Utility service providers
Utility companies, including cellphone service providers, check credit reports of anyone applying for the service. The provider might not deny service for low credit scores but may require a deposit.
Expect the property owner or manager to pull your credit history when applying to rent an apartment or house. They want to know if you will pay your rent on time. Good credit scores typically mean you have in the past, so you are more likely to continue the behavior.
Most employers do not have a legitimate reason to ask for your credit history when applying for a job. However, they can if you give them written consent. Even then, it should not contain your birthdate, account number, or any information that poses a security risk. In any case, the employer cannot deny you a job for poor credit. They may only legally do that if they give you an adverse action notice.
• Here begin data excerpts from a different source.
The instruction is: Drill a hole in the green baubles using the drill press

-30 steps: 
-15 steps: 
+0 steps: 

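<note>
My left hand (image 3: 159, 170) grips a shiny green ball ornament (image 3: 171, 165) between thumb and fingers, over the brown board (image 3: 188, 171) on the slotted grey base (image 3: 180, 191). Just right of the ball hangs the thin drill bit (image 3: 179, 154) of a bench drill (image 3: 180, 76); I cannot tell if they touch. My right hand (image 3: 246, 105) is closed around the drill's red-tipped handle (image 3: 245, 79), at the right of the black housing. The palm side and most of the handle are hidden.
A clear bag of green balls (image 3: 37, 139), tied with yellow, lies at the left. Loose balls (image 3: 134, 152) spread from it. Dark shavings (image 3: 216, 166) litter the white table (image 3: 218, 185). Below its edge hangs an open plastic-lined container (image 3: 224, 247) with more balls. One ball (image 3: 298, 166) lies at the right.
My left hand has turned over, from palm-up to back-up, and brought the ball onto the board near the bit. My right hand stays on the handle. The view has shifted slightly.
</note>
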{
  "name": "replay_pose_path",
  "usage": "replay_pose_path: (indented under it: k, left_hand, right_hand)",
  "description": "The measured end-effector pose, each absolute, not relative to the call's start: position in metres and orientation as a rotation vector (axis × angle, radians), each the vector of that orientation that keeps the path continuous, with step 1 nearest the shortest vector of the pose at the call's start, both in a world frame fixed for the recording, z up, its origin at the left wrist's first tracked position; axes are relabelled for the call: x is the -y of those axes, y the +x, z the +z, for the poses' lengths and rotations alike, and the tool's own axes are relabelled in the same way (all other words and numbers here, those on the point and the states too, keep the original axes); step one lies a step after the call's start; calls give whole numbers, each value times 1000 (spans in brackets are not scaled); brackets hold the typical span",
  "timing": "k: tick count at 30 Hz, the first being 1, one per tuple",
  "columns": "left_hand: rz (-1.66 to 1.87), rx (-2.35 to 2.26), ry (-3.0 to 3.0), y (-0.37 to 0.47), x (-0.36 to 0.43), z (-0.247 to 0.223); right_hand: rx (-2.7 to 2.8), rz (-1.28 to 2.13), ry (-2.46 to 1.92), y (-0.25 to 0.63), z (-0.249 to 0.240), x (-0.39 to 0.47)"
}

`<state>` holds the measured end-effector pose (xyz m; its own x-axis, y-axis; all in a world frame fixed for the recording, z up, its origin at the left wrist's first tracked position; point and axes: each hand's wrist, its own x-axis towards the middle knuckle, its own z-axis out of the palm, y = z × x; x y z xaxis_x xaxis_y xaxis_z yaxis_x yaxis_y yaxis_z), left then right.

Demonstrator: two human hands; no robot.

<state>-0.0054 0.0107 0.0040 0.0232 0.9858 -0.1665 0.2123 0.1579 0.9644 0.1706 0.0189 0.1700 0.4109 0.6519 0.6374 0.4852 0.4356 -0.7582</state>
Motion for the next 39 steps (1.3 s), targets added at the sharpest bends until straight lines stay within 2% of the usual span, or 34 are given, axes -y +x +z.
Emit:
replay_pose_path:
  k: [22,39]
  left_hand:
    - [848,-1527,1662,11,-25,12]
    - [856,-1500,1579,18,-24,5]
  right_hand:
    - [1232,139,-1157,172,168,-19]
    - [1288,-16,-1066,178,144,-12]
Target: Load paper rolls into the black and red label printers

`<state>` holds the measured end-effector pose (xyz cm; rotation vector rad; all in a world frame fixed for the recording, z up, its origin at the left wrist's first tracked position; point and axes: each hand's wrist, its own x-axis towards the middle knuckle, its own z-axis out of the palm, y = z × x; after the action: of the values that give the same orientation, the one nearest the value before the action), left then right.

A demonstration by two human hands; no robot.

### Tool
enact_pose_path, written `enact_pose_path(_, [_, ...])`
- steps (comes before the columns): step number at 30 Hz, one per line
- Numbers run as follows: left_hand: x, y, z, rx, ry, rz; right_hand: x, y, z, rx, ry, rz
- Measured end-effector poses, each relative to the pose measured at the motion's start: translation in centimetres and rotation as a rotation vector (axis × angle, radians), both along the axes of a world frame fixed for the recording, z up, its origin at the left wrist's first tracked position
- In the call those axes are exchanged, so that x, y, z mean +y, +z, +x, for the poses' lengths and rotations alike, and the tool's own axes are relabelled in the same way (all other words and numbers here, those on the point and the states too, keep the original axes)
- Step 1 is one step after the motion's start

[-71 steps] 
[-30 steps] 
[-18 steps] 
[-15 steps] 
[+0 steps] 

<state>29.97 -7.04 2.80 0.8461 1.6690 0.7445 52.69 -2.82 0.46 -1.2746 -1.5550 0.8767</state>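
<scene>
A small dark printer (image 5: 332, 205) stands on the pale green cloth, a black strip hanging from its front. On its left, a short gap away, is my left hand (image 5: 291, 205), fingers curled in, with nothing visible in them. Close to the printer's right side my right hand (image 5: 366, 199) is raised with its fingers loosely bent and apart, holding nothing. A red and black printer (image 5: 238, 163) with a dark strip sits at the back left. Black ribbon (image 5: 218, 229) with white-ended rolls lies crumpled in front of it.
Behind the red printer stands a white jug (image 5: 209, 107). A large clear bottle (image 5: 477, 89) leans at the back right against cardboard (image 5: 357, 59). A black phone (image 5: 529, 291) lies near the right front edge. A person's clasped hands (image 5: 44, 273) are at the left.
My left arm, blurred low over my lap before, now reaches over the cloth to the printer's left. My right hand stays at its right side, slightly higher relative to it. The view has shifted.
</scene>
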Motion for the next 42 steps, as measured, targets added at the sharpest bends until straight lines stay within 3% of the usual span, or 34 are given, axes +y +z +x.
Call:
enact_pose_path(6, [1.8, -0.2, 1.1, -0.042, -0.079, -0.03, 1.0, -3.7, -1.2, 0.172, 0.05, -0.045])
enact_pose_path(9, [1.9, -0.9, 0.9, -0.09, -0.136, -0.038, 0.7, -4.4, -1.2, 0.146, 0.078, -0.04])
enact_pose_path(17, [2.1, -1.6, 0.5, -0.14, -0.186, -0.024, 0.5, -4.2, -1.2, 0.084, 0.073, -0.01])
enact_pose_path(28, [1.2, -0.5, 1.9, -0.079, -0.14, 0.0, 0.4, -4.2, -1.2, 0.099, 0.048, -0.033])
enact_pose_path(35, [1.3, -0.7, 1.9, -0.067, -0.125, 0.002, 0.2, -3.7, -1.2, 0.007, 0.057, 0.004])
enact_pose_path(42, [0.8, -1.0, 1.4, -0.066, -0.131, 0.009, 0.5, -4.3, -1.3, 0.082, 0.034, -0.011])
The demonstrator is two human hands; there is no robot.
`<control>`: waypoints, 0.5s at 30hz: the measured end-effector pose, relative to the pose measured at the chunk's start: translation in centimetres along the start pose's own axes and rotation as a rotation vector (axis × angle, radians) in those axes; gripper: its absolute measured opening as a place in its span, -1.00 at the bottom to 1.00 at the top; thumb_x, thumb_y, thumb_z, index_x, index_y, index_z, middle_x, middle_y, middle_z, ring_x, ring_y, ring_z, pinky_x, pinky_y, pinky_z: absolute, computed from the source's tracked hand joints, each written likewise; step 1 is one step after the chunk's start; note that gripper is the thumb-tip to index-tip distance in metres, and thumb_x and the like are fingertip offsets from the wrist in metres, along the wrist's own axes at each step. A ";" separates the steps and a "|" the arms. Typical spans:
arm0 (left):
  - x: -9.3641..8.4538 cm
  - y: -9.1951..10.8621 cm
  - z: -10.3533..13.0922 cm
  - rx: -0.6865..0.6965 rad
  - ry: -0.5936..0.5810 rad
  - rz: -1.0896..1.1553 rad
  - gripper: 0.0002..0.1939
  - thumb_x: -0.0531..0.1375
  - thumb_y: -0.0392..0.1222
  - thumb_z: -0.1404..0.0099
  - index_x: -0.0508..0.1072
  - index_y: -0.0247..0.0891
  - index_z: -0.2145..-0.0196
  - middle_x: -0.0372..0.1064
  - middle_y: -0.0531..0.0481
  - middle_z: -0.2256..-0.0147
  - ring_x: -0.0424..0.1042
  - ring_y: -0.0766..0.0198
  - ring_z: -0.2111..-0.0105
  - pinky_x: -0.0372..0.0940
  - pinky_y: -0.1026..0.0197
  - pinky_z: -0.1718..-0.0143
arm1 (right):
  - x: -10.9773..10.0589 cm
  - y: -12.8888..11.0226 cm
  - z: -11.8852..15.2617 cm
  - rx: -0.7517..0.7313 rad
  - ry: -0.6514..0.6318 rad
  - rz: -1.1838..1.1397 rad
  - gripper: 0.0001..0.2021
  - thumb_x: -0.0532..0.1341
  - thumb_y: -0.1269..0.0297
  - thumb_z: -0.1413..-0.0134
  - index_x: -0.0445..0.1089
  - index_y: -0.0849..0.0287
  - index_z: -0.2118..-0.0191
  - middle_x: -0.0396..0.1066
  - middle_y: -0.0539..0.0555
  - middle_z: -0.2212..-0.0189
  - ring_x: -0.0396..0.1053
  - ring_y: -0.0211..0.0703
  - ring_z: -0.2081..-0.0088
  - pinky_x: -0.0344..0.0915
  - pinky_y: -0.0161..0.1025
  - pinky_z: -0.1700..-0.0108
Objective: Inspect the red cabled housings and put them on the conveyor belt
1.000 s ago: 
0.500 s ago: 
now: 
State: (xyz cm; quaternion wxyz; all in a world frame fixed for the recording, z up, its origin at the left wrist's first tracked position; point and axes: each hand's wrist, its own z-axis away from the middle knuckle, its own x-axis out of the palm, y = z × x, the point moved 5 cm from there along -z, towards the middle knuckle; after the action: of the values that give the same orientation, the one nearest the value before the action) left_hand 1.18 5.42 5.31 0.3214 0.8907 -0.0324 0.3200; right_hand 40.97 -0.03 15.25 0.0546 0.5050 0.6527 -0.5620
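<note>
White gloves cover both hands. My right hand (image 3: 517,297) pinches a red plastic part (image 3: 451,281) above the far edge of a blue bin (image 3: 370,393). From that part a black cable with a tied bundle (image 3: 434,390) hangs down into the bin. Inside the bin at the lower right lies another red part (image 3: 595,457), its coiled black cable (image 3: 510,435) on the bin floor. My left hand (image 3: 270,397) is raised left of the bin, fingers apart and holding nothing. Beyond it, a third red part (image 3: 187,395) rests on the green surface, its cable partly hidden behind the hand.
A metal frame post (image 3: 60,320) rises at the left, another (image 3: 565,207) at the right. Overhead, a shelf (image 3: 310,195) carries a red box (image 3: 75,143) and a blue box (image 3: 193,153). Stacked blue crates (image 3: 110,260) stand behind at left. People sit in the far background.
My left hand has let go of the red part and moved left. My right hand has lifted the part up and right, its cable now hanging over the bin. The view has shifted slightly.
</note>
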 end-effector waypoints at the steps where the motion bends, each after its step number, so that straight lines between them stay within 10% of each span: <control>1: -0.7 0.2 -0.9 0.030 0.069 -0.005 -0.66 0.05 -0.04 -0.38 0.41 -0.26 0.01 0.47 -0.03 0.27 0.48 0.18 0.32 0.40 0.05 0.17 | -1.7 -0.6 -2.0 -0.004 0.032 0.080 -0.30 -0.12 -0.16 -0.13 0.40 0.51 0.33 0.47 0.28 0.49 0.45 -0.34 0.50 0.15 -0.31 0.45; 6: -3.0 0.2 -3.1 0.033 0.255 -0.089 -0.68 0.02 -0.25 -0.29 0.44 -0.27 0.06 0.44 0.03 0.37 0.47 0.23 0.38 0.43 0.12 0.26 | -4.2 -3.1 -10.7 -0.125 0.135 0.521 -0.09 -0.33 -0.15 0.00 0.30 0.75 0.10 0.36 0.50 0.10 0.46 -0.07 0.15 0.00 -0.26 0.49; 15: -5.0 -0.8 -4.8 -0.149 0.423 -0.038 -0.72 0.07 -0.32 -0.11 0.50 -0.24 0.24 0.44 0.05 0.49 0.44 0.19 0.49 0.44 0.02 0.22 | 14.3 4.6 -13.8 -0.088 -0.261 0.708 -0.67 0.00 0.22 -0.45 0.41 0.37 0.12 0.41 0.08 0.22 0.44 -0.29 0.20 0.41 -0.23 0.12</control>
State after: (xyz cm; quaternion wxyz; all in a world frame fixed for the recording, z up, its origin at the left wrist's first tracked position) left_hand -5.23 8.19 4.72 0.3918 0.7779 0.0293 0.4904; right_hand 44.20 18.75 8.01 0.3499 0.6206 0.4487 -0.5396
Collection agencies may check credit reports to obtain contact information or account activity. The data in the report can help them get in touch and evaluate your ability to repay the debt.
Anyone with a court order
In most cases, an entity must have a legitimate reason to obtain a credit report. The exception is when a court orders it, probably for a good reason. If anyone can provide a court order to that effect, then they can get your credit report.
Credit scores are financial tools that determine your creditworthiness. When you have good credit, you can use it to your advantage. However, poor credit can bar you from obtaining a home, an education, and more. Additionally, a credit report tracks your transactions over time. You can use it to monitor for suspicious activities on your accounts.